In a letter on the latter date, to a confrere in Macao, he mentions that his
health had been giving him more trouble; he had contracted some sort of fever
and had received the last sacraments, and could not resume his language study
until mid-November. In December he preached for the first time in Chinese.
From the end of December 1836 to late August 1837 no letters have survived.

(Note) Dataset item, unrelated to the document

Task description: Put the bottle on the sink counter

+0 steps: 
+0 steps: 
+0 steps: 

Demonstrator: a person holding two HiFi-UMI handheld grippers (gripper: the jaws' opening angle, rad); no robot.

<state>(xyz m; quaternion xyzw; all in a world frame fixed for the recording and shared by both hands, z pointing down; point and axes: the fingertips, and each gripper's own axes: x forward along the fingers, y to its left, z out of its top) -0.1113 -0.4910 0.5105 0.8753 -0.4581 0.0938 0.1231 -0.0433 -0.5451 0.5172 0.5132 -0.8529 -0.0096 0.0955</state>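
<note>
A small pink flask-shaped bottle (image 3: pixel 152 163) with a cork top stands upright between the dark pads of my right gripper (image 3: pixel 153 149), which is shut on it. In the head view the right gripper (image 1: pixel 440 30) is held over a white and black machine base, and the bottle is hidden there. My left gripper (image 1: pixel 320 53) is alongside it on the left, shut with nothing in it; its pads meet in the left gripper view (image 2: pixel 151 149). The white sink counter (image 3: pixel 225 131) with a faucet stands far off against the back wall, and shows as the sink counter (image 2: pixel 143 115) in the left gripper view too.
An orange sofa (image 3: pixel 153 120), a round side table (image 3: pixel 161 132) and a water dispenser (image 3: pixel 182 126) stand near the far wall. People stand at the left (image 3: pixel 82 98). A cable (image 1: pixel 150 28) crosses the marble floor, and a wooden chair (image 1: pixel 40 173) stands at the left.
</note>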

During the remaining months of that year he wrote to confreres in Macao and
Paris mentioning various practical matters. He said that if a person has not
himself been in China he cannot possibly understand what confreres in China
are writing about. In Macao there should always be a confrere who had personally
experienced missionary life in the interior of China, who could deal in a realistic
and practical way with missionary confreres' problems. In September 1838 he
advises a confrere in Paris that a projected biography of St Vincent in Latin,
for Chinese confreres, should not be published until a draft copy had been sent
to Macao. Confreres there, who had experience of life in China, could decide
whether it would meet the needs of Chinese confreres. He said that many Chinese
confreres had difficulty in understanding The Imitation of Christ in Latin.
Some French confreres in Macao criticised him for making too much of trivial
matters, and he agreed that this might be true, but he would not change his
mind on the question of the need to have in Macao a confrere who had personally
experienced missionary life in China.
In a letter to Paris on 10 August 1839 he says that from September 1838 until
Pentecost 1839 he gave seventeen missions, and even since then was extremely
busy. He was then supposed to set off on another missionary journey, but another
confrere decided to take his place "out of pity for his poor legs".

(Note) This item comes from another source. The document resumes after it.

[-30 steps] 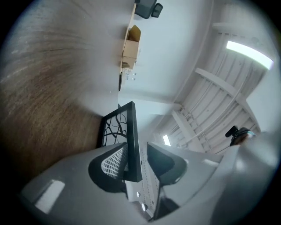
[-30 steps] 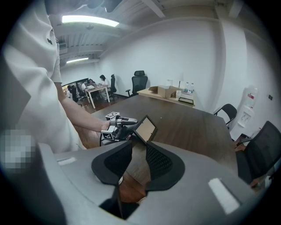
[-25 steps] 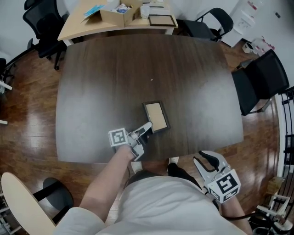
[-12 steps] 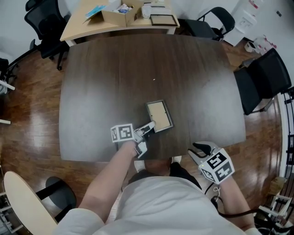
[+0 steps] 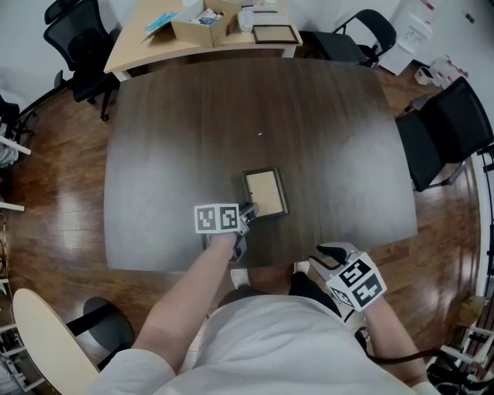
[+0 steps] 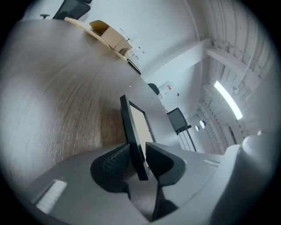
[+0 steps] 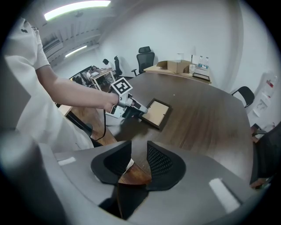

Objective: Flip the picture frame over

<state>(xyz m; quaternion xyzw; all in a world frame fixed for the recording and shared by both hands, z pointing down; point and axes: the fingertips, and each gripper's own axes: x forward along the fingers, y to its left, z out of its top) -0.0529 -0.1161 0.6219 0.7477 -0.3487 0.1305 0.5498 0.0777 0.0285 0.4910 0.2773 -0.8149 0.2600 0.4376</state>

This meant that in August and September John Gabriel was resident in the community
house in Kou-tchen. On 15 September John Gabriel, Jean-Henri Baldus CM and Giuseppe
Rizzolati OFM (Giuseppe da Clauzeto) were at breakfast together when they were
warned that a band of soldiers was approaching, and that they should get away
from the expected danger. A fierce anti-Christian persecution was getting under
way just about this time. John Gabriel went in the opposite direction to the
other two, who then separated. The soldiers ransacked the house and set it on
fire.
Within a day or two John Gabriel was found, after the soldiers had beaten up
a catechumen and forced him to reveal where the priest was. He was arrested
on the two charges of entering China illegally, and preaching a prohibited foreign
religion, each of which carried the death penalty. He was, of course, guilty
of both charges and was sentenced to death. The death penalty needed to be confirmed
by the emperor, so he was in prison until this confirmation came through in
September 1840 and he was executed on the 11th of that month, by being strangled
with a cord while tied to a gibbet.
During his year in various prisons he was well treated except for one period
when he was very severely tortured and ill-treated both in prison and in the
court-room.
A Chinese confrere, André Yang, was able to visit him
in prison many times, by passing himself off as a man interested in studying
the Chinese prison system. Shortly after John Gabriel's death Yang gave some
details in a letter to a confrere in Macao, and he later gave evidence at the
beatification process.
For the beatification of a martyr, all that needs to be proved is that the person
in question was put to death for a specifically anti-religious reason. In John
Gabriel's case one of the charges against him was that he had preached Christianity.